• **Work instruction**
Among the lines below, keep only those from the one containing "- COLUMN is" through the one containing "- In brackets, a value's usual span", and reproduce them exactly.
(Given information begins)
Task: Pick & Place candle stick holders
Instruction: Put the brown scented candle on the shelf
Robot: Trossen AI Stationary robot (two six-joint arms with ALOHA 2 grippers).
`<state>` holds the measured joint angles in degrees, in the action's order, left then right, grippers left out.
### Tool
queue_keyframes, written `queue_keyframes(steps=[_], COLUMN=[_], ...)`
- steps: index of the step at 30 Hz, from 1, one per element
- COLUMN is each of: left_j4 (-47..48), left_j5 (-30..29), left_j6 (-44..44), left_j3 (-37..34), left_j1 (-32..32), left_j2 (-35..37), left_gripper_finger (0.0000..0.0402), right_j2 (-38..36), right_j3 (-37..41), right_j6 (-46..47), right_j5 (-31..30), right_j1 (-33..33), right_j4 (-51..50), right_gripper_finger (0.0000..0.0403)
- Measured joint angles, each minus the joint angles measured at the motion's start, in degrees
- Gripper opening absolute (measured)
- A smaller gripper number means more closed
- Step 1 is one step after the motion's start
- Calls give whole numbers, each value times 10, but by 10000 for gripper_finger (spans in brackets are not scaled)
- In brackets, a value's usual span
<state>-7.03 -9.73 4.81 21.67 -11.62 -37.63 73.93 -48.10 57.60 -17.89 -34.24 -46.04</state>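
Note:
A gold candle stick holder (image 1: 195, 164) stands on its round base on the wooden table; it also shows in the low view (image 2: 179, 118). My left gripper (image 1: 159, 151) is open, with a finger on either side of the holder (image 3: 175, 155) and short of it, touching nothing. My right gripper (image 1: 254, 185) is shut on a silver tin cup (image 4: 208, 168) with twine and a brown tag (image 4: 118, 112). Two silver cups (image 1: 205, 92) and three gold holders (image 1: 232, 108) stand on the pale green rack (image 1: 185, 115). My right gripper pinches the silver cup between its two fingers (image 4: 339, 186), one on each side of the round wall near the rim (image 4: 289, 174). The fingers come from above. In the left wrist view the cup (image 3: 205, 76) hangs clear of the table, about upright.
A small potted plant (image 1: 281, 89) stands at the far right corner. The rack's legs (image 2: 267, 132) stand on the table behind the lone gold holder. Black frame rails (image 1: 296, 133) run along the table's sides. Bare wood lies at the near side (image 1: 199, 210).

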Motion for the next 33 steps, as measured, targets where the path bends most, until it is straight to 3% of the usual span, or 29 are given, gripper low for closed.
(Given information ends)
• **Worked solution**
- COLUMN is each of: left_j4 (-47..48), left_j5 (-30..29), left_j6 (-44..44), left_j3 (-37..34), left_j1 (-32..32), left_j2 (-35..37), left_gripper_finger (0.0000..0.0402), right_j2 (-38..36), right_j3 (-37..41), right_j6 (-46..47), right_j5 (-31..30), right_j1 (-33..33), right_j4 (-51..50), right_gripper_finger (0.0000..0.0403)
- Measured joint angles, each minus the joint angles measured at the motion's start, in degrees
- Gripper opening absolute (measured)
- A smaller gripper number means more closed
- Step 1 is one step after the motion's start
- Calls give whole numbers, each value times 10, but by 10000 for gripper_finger (spans in brackets are not scaled)
- In brackets, a value's usual span

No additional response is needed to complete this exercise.